No será difícil preparar el repertorio porque son los clásicos de Irakere y tus músicos ya se los sabrán.

Lo conocen de haberlos oídos, pero para tocar exactamente las cosas como suenan debí hacer otra vez el trabajo de escribir los mismos arreglos que habían tenido. Y se los envié para que los estudiaran ellos en sus casas, ya sea en Cuba, ya sea en Madrid.
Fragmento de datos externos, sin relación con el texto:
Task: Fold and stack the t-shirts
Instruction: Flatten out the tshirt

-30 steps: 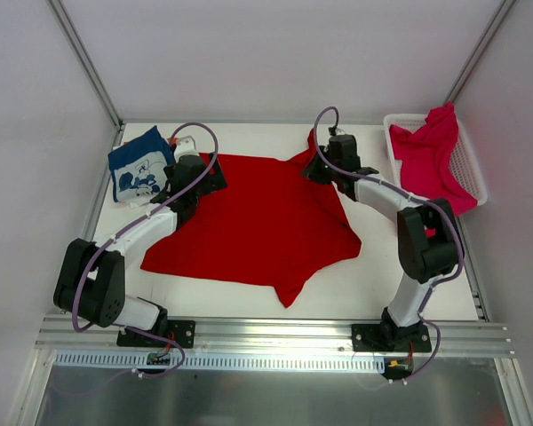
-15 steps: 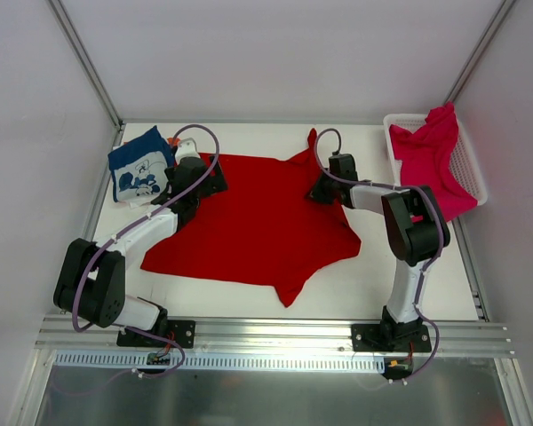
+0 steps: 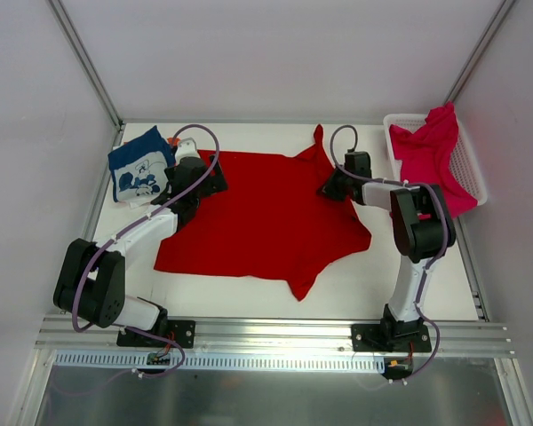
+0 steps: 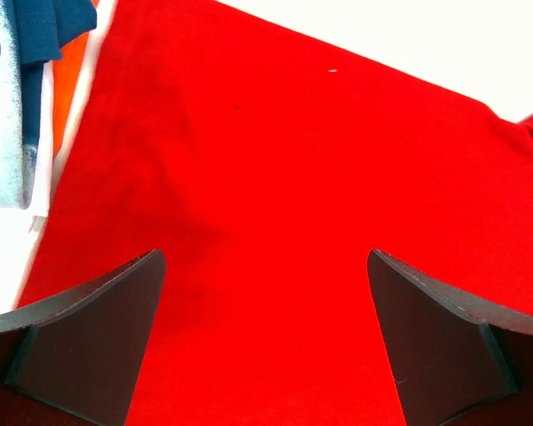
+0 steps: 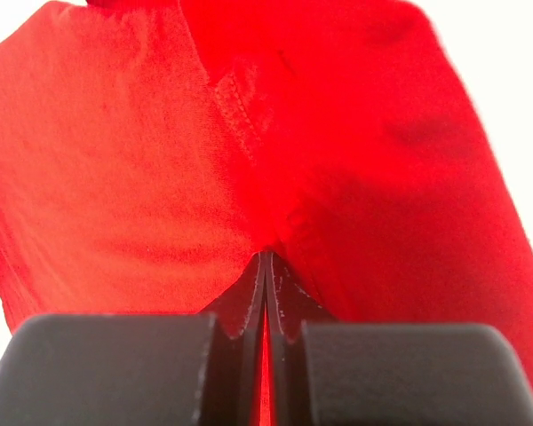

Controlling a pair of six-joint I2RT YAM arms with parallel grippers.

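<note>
Pulled rightward, the red t-shirt (image 3: 258,222) is being spread flat; your right gripper (image 5: 266,259) clamps its cloth, your left gripper (image 4: 265,293) gapes above. Next, probably grip the opposite edge.

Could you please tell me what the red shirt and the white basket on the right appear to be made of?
The red shirt: soft knit cloth, matte, likely cotton; stitched hem and wrinkles show. The basket: probably rigid white plastic, with a fine mesh wall.

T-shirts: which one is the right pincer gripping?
The plain bright red cloth t-shirt, spread flat. The magenta-pink one lies in the white mesh basket; the navy printed one sits far left.
</note>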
Las trompetas, los saxos… Y ya aquí en mi casa de Benalmádena nos reunimos, ensayamos todos juntos, y todo sale.

Con este tributo ‘Irakere 40’ has girado hace poco por Francia.
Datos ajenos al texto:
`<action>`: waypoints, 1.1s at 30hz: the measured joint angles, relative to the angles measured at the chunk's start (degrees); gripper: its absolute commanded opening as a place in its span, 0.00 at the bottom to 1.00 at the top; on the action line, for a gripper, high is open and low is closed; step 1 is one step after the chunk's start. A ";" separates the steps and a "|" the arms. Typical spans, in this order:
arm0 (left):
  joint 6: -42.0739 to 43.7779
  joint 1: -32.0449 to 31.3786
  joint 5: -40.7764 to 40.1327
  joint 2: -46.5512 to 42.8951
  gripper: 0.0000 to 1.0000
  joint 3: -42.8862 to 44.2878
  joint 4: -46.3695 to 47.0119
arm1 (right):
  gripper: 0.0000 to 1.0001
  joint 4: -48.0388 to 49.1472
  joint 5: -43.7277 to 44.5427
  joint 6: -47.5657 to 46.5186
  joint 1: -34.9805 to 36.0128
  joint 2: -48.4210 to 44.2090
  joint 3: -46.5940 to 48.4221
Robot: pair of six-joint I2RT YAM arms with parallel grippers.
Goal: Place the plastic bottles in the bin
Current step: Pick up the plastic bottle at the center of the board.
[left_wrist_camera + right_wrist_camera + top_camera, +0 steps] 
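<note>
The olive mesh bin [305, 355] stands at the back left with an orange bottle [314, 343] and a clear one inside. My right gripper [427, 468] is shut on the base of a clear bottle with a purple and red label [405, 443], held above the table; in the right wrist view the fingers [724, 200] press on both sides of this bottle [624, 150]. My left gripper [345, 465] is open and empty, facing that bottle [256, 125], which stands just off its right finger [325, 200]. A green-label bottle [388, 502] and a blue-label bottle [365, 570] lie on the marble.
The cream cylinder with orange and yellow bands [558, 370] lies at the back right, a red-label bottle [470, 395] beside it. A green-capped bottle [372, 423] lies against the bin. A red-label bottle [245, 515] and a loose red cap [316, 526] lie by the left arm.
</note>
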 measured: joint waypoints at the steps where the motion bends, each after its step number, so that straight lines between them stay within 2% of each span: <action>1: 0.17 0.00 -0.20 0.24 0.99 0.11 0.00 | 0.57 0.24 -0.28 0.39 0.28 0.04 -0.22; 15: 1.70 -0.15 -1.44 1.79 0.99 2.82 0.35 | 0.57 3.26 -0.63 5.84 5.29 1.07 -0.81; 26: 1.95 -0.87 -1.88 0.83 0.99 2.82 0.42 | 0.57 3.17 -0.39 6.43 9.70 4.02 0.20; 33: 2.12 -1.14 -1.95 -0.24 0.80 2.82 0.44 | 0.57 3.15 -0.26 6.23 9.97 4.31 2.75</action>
Estuvimos en unos festivales en Francia y Suiza. Esta música se entiende en todas partes, no hay barreras idiomáticas y el público que nos viene a ver es totalmente heterogéneo. Acaba de salir un disco y DVD grabado en un festival de Jazz de Francia y en él se percibe la conexión que hay entre la banda y el público. Eso es jazz. No tiene más explicaciones. Te vuelves loco si ves cómo reacciona el público en esta grabación titulada ‘Irakere 40’.

¿Cómo será el concierto de Bilbao? Tenéis sólo tres fechas en España.
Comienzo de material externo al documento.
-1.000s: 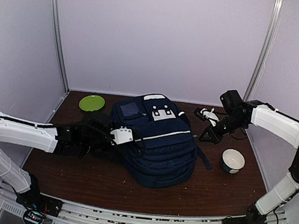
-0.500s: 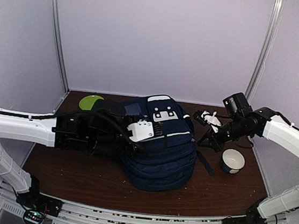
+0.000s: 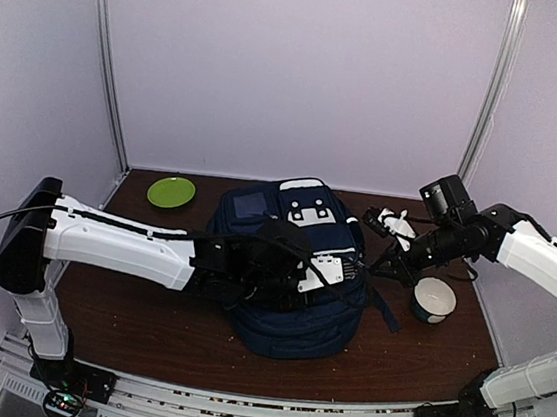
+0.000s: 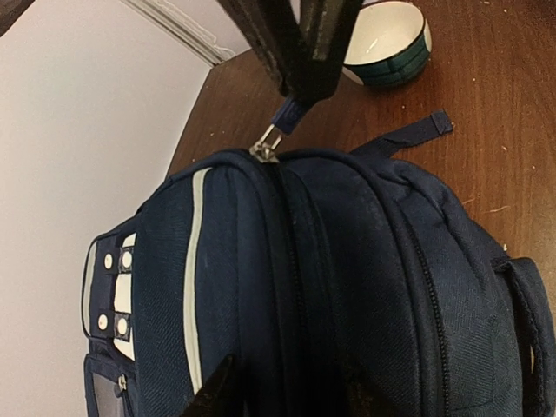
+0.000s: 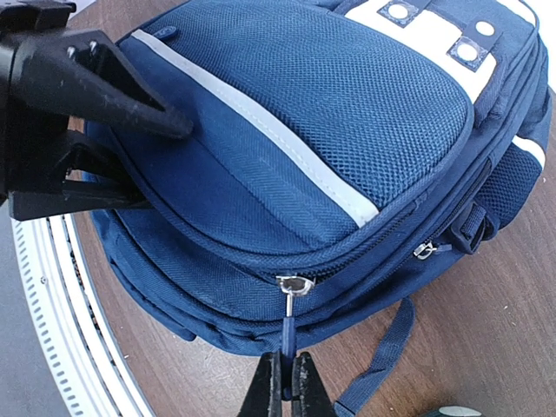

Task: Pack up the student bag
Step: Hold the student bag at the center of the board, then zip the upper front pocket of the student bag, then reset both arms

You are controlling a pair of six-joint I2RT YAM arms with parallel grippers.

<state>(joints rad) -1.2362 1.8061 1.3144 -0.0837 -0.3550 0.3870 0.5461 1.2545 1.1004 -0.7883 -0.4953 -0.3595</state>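
Student bag (image 3: pixel 295 281) is being held by its zip pull (image 5: pixel 287 334), which is being pinched between the fully closed fingers of the right gripper (image 5: pixel 282 382). A second ago that gripper was being carried clear of the bag, off to its side. The left gripper (image 4: pixel 291 395) is now being reached much farther across the bag. Its fingers (image 5: pixel 165 122) are being kept partly apart, one tip touching fabric beside the white stripe (image 5: pixel 287 148), with the bag's ridge between them. Whether fabric is being gripped cannot be told. Beyond the right fingers, a bowl (image 3: pixel 434 299) is being left on the table (image 3: pixel 144 324).
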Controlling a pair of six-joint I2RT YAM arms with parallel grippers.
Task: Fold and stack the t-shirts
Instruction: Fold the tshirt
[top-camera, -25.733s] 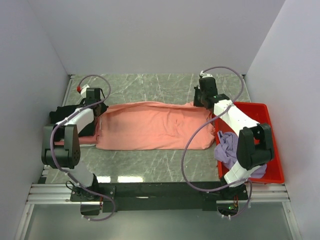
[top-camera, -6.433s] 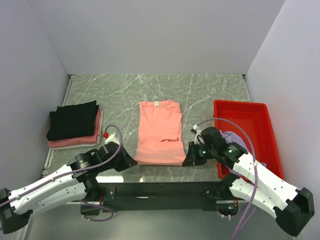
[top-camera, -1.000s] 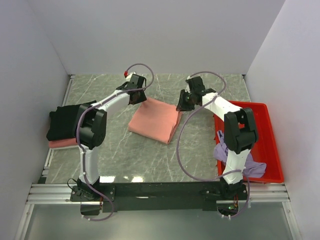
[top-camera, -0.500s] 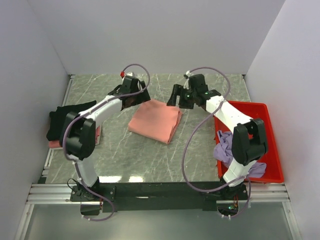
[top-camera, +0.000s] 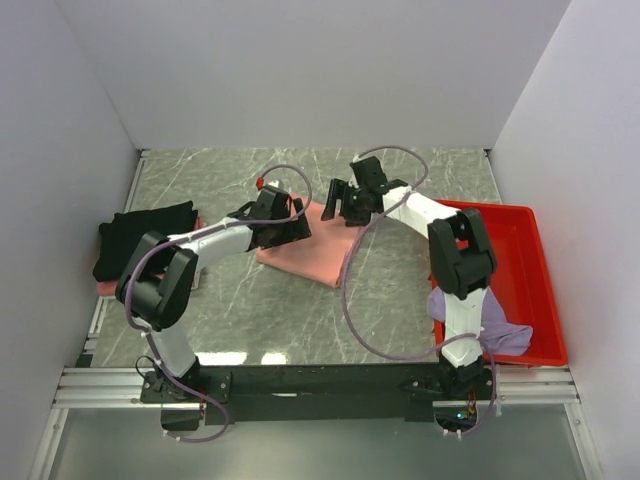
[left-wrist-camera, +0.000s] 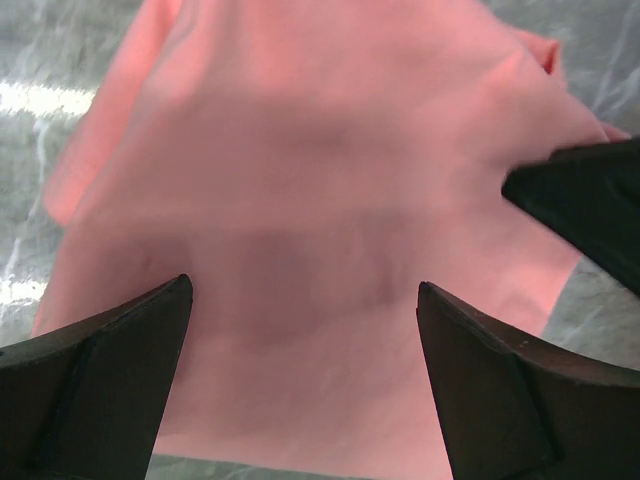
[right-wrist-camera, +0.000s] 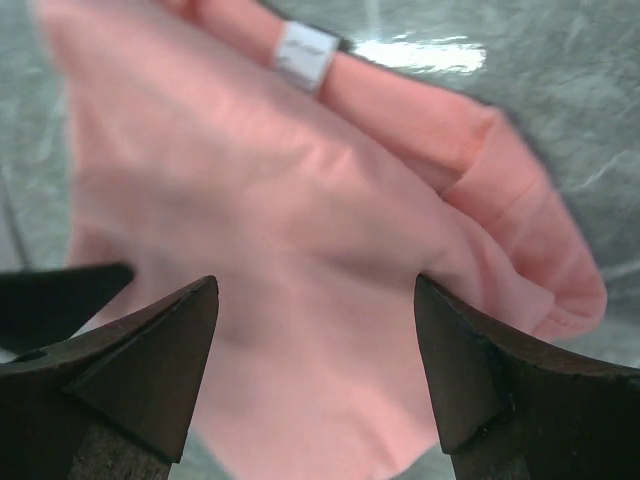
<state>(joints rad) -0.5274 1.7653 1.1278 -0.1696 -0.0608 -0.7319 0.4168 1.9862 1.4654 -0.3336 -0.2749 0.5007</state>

Pienso que España es una plaza increíble. Para Irakere siempre fue de las mejores. Voy a tocar temas importantes de Irakere y temas nuevos compuestos como si mantuviera a Irakere ahora, en estos tiempos, y es interesantísima la diferencia. Aparte, habrá temas escogidos de los Afro-Cuban. Música bailable también. El público se va al cielo porque lo tiene todo en la mano.

¿Cuál es la pregunta qué más se repite en tus entrevistas?

Me hacen muchas preguntas. La que más… (medita)… te diría que es la de ‘qué representa la música para mí’. Esa es una de las preguntas que más me hacen. Y siempre respondo que la música representa toda mi vida. Es lo más grande que he sentido en la vida.

Pensé que sería alguna cuestión política respecto a Cuba. ¿Cómo ves el futuro social del país ahora que se anuncian aperturas gracias al Papa y Obama?

Yo pienso que es muy bueno y que hay que esperar a ver cómo se desarrolla, ¿no? Vamos a ver cómo se desarrolla. Empezó bien y va bien, pero hay que verlo con el tiempo.

OSCAR CUBILLO

Saludos finales, después del bis (foto: Mr. Duck).

Saludos finales, después del bis (foto: Mr. Duck).

Comments
One Response to “Chucho Valdés & The Afro-Cuban Messengers: Tributo ‘Irakere 40’ (+ entrevista)”
  1. oscar cine dice:

    Entiendo algun pero de los que mencionas-el bis pudo ser populachero y discutible-pero a mi la forma en que se columpiaban del tango al funk,pasando por ecos africanos,blues,latin jazz y hasta toque “musical fred astaire” me parecio simplemente acojonante-con perdon-.
    Desde la humildad:un bolazo,con el privilegio que supone ver a este MONSTRUO con 400 almas y a 10 metros.